In the late spring Mrs. Besant paid a hasty visit to Australia, whither her "brother-initiate" had to flee from India some time since, as previously from London, Paris, and America. The cause is always the same; scandals inevitably arise, and Australia has proved no exception. Mr. Leadbeater is a "Bishop" of the "Liberal Catholic Church," an anomalous body warmly supported and encouraged within and without the T. S. by Mrs. Besant. Other of its bishops have incurred similar odium and a "priest" has quite recently confessed in writing and implicated the "Presiding Bishop" and others. It has been stated that all these men are being watched by the police, who are only waiting to secure enough evidence. Matters cannot go on much longer like this; and a pamphlet published at New York last February says that "with difficulty a delay of a few months has been obtained in a pending arraignment and exposure in the Public Press in America." When it comes it will be a far graver indictment than that which precipitated the 'Besant v. Judge' crisis in 1894-95, and rent the T. S. in twain. Then Mrs. Besant accused her colleague Mr.

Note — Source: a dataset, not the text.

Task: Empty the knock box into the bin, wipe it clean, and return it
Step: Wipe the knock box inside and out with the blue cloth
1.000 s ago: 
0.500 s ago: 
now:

Judge of "giving a misleading material form to messages received psychically from the Master in various ways ..." (Enquiry at London, July, 1894); but now she is deliberately condoning, if not actually supporting, something far worse which was investigated and found true by a T. S. committee of enquiry in 1906.

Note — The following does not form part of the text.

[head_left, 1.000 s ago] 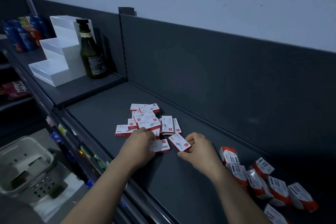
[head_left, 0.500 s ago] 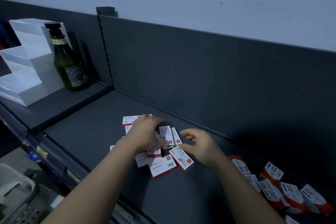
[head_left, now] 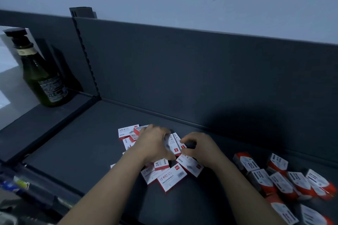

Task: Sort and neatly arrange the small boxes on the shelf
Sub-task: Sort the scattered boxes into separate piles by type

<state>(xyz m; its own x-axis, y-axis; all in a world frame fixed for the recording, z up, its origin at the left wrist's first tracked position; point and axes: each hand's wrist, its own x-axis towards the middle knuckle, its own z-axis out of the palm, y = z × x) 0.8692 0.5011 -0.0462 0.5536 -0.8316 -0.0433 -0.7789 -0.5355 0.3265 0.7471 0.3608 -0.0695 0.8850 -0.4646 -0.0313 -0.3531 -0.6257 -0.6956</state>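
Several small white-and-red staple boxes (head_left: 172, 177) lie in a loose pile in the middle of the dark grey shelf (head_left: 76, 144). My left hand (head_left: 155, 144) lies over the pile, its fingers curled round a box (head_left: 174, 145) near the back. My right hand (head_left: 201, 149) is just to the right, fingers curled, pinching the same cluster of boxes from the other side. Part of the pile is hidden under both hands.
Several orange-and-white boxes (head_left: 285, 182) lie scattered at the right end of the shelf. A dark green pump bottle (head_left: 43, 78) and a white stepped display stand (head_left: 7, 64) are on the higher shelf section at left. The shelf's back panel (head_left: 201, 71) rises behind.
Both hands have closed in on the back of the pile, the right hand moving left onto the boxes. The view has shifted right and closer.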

For those unfamiliar with the events succeeding H. P. Blavatsky's death in 1891, I must add that those of us who supported Mr. Judge against Mrs. Besant's charges came under the sway, after his death a year later, of an equally masterful, able, and ambitious woman having very similar characteristics and methods. This was Mrs. Katherine Tingley, formerly a New York professional psychic and trance medium, from whose organisation ("The Universal Brotherhood") I resigned in 1899. Her activities are now mainly confined to a colony in California.